A huge first for Niner that starts with this bike is full length internal guide tubes for housing so it slides into the down tube and pops out of a hatch on the underside of the BB (or reverse, actually, so you’d start from the back of the chainstay for this particular model). Look for that feature to trickle into all carbon Niners as they’re revised. This one has routing for front and rear derailleurs and rear brake hose. The front brake hose runs outside the fork leg.

2017 Niner RLT RDO carbon fiber gravel race bike

It’s also their first bike with flat mount brakes, designed around a 140mm rear rotor.

2017 Niner RLT RDO carbon fiber gravel race bike

Up front, the rotor mount is slightly recessed for a very clean look. The bikes will all ship with stealth Maxle front and rear thru axles to tidy up the other side, too (our test bike was shipped with a standard Maxle on the fork).

2017 Niner RLT RDO carbon fiber gravel race bike

The AIR 9 RDO’s tube shaping is also mimicked at the downtube, keeping all of the power transfer sections stiff. The PFBB30 bottom bracket shell is EBB compatible, letting you set it up as a single speed with their Biocentric 30.

2017 Niner RLT RDO carbon fiber gravel race bike

Front and rear, there’s 40mm tire clearance. It gets the same fork as on the metal bikes.

2017 Niner RLT RDO carbon fiber gravel race bike

These ENVE AR rims push the tires out fairly wide and there’s still adequate clearance. Unofficially, if you’re rims are a little narrower, you could probably get 42mm tires in there safely (at your own risk, of course). It’ll also take 650B x 40mm wheels and tires, but comes stock with 700c wheels.

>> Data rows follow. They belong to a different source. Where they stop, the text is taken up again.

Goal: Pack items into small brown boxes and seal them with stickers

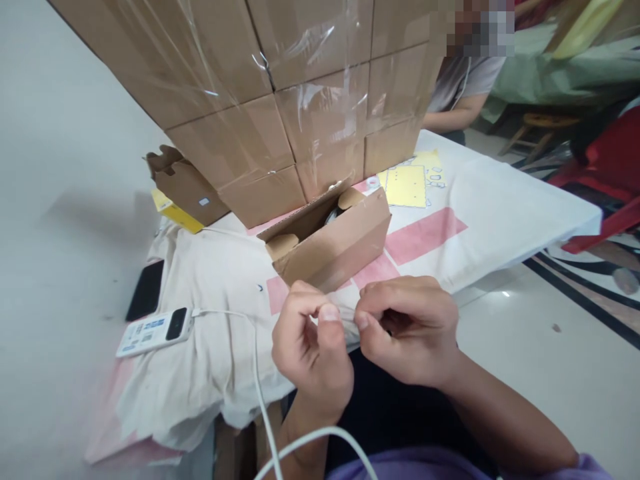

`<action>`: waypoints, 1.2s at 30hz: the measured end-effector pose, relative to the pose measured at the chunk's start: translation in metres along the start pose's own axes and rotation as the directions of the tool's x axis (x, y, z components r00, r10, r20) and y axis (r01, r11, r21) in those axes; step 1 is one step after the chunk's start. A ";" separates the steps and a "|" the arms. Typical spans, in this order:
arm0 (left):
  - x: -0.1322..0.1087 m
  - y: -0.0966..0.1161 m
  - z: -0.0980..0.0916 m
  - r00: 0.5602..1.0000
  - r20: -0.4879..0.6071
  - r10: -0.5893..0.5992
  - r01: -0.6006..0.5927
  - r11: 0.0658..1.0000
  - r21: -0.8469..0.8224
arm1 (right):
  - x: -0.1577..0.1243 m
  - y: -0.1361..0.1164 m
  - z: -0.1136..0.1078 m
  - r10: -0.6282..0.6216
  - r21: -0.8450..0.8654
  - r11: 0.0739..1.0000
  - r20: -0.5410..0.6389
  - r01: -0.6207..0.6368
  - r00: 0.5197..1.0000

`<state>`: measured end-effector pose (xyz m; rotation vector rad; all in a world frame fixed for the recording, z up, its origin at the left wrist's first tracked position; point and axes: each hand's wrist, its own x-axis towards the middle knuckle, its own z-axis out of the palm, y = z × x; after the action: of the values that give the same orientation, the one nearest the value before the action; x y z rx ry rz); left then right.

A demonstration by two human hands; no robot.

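My left hand (317, 347) and my right hand (407, 330) are close together over the table's near edge. The fingers of each are pinched, thumb against forefinger. Something thin and pale may lie between the fingertips, but I cannot make it out. A small dark spot shows inside the curl of my right hand. Just beyond both hands stands an open narrow cardboard box (335, 250), with its end flaps up and a dark item partly visible inside.
Large taped cartons (320, 100) are stacked behind the box. Left lie a black phone (146, 290), a white power bank (153, 332) and its cable (256, 353). A cardboard holder (187, 190) and yellow paper sheets (406, 186) are farther back. Another person's arm (457, 115) shows behind the cartons.
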<state>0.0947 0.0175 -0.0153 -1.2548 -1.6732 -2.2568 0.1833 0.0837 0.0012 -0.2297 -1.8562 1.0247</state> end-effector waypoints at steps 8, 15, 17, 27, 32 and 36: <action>0.005 0.007 -0.008 0.996 0.052 -0.066 0.061 0.994 0.092 | 0.004 -0.008 -0.014 0.042 -0.218 0.976 0.136 -0.012 0.990; 0.010 0.010 -0.015 0.936 0.161 -0.314 0.320 0.947 -0.013 | 0.005 -0.006 -0.010 0.037 -0.289 0.957 0.059 -0.018 0.998; 0.009 0.007 -0.017 0.938 0.142 -0.315 0.314 0.949 0.030 | 0.002 -0.003 -0.008 0.027 -0.301 0.953 0.036 -0.015 0.999; 0.011 0.007 -0.028 0.904 0.319 -0.284 0.265 0.959 0.101 | -0.004 -0.005 -0.008 0.052 -0.271 0.961 -0.024 -0.057 0.998; 0.010 0.009 -0.027 0.882 0.416 -0.220 0.211 0.975 0.068 | -0.007 -0.005 -0.005 0.034 -0.279 0.960 -0.010 -0.035 0.999; 0.012 0.010 -0.030 0.845 0.425 -0.323 0.284 0.946 0.154 | -0.009 -0.003 -0.006 0.005 -0.352 0.936 0.009 -0.002 1.000</action>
<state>0.0746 -0.0063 -0.0021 -1.6946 -2.2451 -2.1285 0.1939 0.0803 -0.0008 -0.4408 -2.0412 0.6877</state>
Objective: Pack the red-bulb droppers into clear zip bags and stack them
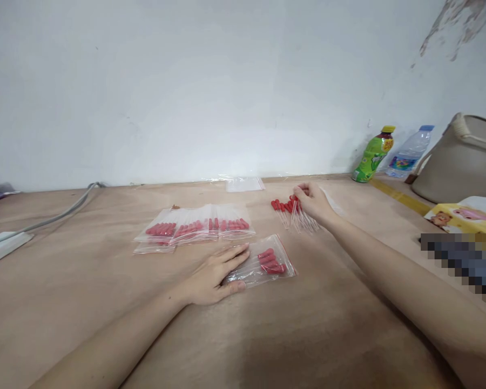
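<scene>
My left hand [218, 273] lies flat with fingers spread on a clear zip bag [251, 275], pressing it to the table. Inside that bag are several droppers with red rubber bulbs [271, 262]. Over a loose pile of droppers [285, 208] with red bulbs and clear thin tubes is my right hand [311, 199], its fingers closed at a red bulb. The palm partly hides the pile. Left of the pile, a row of filled zip bags [194, 224] lies overlapping, with red bulbs showing through.
An unfilled zip bag [245, 185] lies by the wall. At the back right stand a green bottle [372, 156], a clear water bottle [409, 154] and a grey-beige basket [461, 162]. A yellow patterned packet [449, 219] is at right. A grey cable [73, 208] runs along the left.
</scene>
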### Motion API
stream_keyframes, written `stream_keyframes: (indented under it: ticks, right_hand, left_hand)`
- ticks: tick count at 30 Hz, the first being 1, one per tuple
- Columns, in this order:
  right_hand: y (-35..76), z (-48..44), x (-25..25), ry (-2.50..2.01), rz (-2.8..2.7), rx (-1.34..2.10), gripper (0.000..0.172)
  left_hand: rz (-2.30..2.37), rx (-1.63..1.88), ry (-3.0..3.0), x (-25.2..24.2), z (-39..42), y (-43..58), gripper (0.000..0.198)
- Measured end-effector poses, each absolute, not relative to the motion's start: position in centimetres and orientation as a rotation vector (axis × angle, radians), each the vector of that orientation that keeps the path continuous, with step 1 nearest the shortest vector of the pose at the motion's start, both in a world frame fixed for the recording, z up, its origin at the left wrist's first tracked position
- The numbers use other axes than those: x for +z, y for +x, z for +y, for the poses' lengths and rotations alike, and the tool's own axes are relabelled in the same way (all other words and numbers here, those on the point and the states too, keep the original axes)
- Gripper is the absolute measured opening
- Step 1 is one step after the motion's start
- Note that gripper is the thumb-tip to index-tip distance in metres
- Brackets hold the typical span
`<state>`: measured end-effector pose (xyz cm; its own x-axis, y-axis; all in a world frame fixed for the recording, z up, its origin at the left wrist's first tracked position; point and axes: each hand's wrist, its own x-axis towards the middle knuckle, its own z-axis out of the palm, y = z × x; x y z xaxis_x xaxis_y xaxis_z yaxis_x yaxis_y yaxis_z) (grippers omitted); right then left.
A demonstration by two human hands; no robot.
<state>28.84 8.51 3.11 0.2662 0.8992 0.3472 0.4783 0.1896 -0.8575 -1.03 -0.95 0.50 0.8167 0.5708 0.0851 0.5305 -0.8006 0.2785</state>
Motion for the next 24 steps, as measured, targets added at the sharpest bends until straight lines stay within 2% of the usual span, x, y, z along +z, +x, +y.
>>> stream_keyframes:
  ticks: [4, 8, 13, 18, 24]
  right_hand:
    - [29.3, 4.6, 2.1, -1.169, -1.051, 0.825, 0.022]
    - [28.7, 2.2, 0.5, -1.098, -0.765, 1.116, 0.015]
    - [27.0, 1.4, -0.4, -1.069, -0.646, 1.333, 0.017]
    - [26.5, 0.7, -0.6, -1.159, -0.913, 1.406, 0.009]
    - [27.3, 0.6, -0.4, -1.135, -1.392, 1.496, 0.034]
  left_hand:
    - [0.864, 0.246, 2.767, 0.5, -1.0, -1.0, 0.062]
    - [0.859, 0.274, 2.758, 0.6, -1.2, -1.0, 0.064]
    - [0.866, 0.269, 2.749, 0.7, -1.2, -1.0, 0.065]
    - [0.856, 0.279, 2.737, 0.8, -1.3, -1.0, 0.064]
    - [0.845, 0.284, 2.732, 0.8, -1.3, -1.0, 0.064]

The bike is built for speed, but it’s also fully capable of light touring or multi-day adventure rides. There are dedicated rack mounts on the inside of the seatstays since there’s no bridge, and it comes with a rear fender adapter for the mount just behind the BB shell.

2017 Niner RLT RDO carbon fiber gravel race bike

2017 Niner RLT RDO carbon fiber gravel race bike

Those, plus multiple fork mounts, means the RLT 9 RDO can be packed out for multiday trips, but the geo is more targeted to performance riders. Like, say, a roadie that wants to race gravel. That said, it’s perfectly at home under a mountain biker that wants something else to do in the winter or the adventure rider that wants to be comfortable but fast on an all day (or multi-day) ride.

Or, it could just be a bike that’s comfortable and inspires confidence under more riders than the Pro Tour type road bike that’s really only appropriate for a handful of people.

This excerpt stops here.